What to produce:
All that is needed is every line of the listing below that has "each".

Information shown below:

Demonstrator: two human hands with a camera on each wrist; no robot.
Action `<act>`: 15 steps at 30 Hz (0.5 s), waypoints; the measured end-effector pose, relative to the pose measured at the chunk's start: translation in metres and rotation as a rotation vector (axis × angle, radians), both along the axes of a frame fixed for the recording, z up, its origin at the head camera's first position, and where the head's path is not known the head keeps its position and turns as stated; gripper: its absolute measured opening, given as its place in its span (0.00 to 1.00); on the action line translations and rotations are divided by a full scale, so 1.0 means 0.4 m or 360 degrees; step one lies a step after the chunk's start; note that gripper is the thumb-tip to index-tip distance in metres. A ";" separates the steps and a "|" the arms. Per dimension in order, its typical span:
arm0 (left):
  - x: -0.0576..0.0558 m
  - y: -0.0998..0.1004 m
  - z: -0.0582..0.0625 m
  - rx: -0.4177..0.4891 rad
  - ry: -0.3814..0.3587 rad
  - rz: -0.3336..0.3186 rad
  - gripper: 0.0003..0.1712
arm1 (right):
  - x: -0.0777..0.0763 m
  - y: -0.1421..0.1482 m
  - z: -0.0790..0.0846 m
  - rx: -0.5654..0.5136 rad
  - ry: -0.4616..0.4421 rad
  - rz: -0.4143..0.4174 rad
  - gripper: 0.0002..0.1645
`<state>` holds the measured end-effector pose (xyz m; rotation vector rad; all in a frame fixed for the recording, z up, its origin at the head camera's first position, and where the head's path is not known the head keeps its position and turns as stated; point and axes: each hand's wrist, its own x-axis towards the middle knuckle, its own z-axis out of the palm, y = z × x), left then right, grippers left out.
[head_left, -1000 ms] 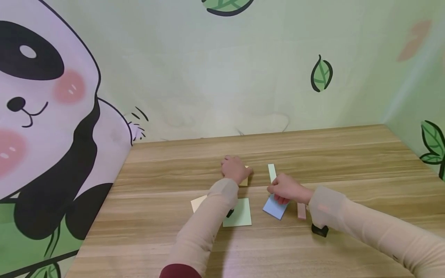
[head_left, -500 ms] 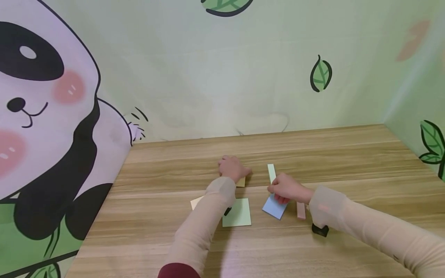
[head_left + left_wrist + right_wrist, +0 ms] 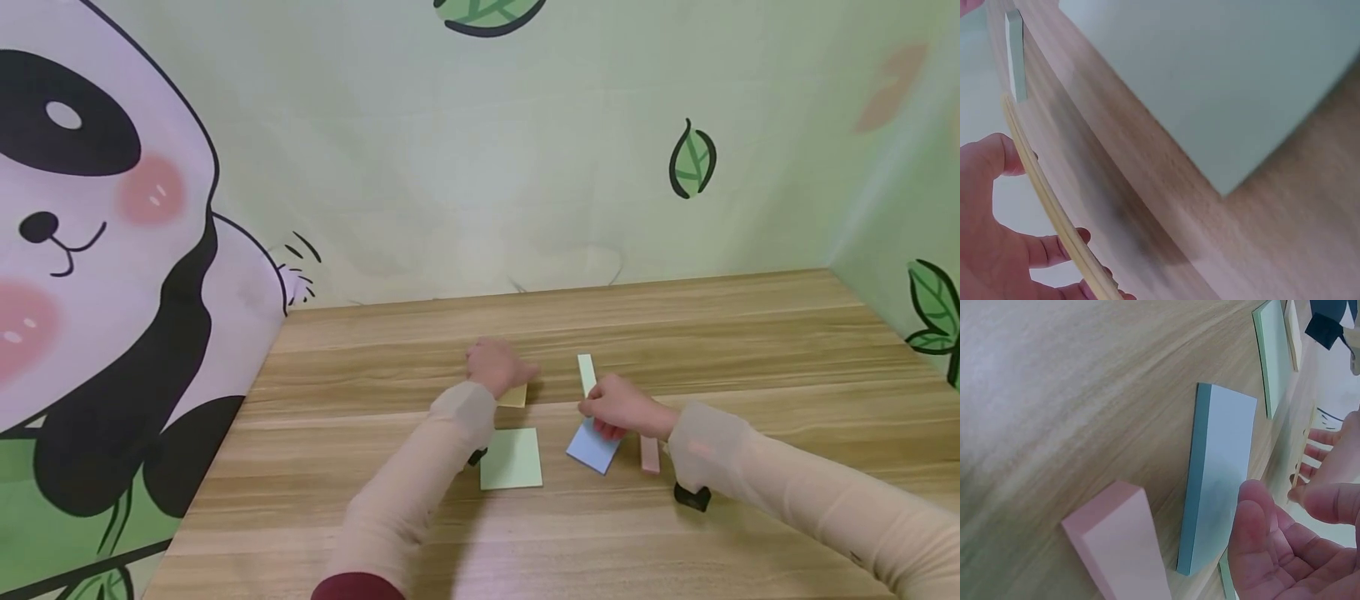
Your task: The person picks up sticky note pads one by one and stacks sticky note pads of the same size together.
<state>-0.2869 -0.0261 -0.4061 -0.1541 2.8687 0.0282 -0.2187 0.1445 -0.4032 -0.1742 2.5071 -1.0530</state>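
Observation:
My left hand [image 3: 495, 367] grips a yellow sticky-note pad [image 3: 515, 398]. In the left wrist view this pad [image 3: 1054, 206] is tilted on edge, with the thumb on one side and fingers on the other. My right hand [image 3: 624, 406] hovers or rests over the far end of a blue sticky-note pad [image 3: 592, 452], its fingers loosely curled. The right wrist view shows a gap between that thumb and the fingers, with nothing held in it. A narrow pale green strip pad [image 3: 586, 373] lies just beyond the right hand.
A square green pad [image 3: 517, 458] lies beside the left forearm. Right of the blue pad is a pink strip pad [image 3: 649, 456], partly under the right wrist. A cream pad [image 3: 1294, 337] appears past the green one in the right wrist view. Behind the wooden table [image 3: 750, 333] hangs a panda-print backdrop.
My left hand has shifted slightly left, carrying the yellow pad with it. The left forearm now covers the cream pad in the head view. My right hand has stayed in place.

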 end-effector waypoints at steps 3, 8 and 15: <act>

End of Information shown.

Written solution:
Demonstrator: two human hands with a camera on each wrist; no robot.
`<state>` holds the measured end-effector pose (xyz m; rotation vector rad; all in a frame fixed for the recording, z up, its origin at the head camera's first position, and where the head's path is not known the head keeps its position and turns as stated; point and axes: each hand's wrist, its own x-axis towards the middle knuckle, its own z-axis out of the palm, y = z × x), left then right, grippers left out.

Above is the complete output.